Cancer is a condition where cells in a certain part of the body grow and reproduce uncontrollably. These cancerous cells can then invade and destroy nearby healthy tissues and organs, and further spread to other parts of the body. In the UK, the four most common types of cancer are breast cancer, lung cancer, prostate cancer and bowel cancer. There’s currently no cure for the condition, but an experimental cancer vaccine has shown promising results in a small clinical trial involving patients with lymphoma – cancer that begins in infection-fighting cells of the immune system.
As part of the study published in the journal Nature Medicine, researchers at New York’s Mount Sinai Hospital tested the vaccine on 11 patients with lymphoma.
The researchers found some patients went into full remission for months or even years after having the vaccine.
Because results were successful, another clinical trial will take place in March on lymphoma patients, and this time breast and head-and-neck cancer.

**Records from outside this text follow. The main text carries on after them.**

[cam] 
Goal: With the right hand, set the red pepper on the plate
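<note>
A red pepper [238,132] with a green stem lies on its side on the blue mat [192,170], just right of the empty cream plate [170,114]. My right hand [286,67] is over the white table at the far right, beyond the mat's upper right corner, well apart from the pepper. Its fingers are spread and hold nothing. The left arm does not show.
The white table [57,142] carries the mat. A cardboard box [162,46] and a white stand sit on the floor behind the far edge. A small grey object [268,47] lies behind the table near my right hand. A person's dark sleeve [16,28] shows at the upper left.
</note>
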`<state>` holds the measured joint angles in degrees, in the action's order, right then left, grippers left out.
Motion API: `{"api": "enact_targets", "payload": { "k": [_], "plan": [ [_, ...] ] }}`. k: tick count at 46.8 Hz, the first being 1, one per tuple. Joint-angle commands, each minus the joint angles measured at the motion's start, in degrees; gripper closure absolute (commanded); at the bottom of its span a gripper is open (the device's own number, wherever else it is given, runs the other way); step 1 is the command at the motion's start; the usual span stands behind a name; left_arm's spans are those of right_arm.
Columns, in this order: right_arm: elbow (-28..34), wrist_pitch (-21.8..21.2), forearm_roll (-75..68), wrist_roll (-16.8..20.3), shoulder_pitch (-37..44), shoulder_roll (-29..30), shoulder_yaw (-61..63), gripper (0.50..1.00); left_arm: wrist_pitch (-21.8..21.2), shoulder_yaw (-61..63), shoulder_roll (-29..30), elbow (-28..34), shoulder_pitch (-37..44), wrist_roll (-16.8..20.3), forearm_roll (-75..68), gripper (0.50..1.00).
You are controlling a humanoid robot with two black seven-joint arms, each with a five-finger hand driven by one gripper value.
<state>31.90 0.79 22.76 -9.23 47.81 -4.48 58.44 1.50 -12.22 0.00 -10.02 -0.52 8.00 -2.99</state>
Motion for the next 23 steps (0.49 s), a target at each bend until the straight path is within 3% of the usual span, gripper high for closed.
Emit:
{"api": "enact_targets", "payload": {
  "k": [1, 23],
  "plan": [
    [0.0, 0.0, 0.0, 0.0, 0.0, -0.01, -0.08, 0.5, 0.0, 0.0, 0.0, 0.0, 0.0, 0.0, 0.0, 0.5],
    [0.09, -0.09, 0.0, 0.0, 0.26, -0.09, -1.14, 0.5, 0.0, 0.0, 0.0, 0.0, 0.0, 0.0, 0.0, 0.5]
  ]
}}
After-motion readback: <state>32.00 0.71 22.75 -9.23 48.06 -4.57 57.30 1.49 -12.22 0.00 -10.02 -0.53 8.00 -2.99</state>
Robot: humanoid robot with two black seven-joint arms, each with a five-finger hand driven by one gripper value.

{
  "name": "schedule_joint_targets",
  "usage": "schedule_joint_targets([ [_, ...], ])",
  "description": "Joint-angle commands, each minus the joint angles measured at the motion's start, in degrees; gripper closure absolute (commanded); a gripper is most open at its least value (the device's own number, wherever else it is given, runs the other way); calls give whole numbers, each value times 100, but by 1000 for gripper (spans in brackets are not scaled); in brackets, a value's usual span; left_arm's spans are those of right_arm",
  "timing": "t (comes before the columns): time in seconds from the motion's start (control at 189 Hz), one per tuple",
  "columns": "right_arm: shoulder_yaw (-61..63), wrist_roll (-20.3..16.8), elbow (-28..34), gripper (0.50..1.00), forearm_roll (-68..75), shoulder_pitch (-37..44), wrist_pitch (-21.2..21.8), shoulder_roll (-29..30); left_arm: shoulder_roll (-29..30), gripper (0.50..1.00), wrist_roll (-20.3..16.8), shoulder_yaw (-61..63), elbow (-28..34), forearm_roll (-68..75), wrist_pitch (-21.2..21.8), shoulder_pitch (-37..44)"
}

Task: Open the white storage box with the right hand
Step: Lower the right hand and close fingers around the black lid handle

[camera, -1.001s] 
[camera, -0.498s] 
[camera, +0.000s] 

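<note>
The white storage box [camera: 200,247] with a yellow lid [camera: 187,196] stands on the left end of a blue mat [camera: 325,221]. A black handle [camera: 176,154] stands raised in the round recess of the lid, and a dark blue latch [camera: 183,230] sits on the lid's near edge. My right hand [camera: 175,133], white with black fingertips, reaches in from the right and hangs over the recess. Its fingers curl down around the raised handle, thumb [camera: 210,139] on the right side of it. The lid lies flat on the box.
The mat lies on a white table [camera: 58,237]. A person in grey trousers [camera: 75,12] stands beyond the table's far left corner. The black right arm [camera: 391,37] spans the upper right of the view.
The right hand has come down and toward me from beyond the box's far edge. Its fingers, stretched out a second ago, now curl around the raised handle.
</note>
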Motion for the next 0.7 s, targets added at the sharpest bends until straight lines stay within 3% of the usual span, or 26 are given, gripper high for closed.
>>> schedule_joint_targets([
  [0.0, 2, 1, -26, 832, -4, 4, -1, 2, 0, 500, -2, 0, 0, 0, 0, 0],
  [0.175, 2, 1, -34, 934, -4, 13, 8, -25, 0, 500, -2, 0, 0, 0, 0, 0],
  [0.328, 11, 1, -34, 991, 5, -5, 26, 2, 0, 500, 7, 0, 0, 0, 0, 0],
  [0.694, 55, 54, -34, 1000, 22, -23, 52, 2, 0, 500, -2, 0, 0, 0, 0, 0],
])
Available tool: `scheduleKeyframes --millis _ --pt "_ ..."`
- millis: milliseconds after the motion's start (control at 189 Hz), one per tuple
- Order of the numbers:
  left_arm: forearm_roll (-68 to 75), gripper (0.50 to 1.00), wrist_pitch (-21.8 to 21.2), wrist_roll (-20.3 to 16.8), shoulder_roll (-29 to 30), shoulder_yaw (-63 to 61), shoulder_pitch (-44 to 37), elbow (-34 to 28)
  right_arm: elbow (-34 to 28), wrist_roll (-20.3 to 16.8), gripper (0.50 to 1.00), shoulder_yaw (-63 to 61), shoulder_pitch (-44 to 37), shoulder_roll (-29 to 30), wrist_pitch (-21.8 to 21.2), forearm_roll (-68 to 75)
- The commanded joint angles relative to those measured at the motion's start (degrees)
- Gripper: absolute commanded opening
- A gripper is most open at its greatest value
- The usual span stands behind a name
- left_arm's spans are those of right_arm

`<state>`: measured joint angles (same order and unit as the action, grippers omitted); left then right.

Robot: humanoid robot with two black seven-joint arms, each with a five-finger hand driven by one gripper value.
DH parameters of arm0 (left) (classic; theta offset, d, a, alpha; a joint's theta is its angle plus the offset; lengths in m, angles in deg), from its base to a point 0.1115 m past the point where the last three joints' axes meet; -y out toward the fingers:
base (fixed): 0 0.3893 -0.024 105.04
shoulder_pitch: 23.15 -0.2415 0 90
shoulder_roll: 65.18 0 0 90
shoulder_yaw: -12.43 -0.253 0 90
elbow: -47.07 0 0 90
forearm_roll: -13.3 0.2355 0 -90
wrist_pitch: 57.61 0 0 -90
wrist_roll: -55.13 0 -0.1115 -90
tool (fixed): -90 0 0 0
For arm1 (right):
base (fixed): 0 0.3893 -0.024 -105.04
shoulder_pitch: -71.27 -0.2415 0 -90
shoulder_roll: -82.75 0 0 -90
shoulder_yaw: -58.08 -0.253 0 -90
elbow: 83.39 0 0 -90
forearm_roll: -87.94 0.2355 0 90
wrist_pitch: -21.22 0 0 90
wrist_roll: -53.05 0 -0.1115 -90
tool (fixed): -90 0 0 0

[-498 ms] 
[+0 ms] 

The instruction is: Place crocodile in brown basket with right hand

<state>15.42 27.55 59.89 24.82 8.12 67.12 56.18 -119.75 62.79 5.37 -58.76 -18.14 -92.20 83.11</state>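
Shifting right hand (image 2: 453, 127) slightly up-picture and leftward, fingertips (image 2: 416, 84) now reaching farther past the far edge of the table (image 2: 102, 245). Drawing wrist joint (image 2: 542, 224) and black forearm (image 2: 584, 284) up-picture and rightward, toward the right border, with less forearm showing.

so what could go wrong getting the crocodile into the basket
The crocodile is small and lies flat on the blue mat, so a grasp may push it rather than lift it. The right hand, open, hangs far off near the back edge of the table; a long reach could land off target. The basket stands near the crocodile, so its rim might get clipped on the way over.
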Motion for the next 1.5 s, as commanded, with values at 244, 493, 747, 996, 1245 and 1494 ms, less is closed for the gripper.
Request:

The treatment “has broad implications for multiple types of cancer,” according to lead author of the study, Dr Joshua Brody.
The director of the lymphoma immunotherapy programme at the university continued: “This method could also increase the success of other immunotherapies such as checkpoint blockade.”
Unlike the flu vaccine which is preventative against the influenza virus, the cancer vaccine causes a person’s immune system, when they have cancer, to fight the disease.
The researchers were able to create the treatment directly inside the tumour.
They did this by injecting one tumour with a stimulant to recruit immune cells, treated the tumour with a low dose of radiation then injected it with a stimulant to activate immune cells.
The activated immune cells then travel round the body, killing tumours they find in their path.
In three patients who took part in the study, the treatment shrunk not just the tumour that was being treated, but others throughout the body.
But it has been noted that because this effect was only observed in three people, larger trials will need to be carried out before going before the Food and Drug Administration for review.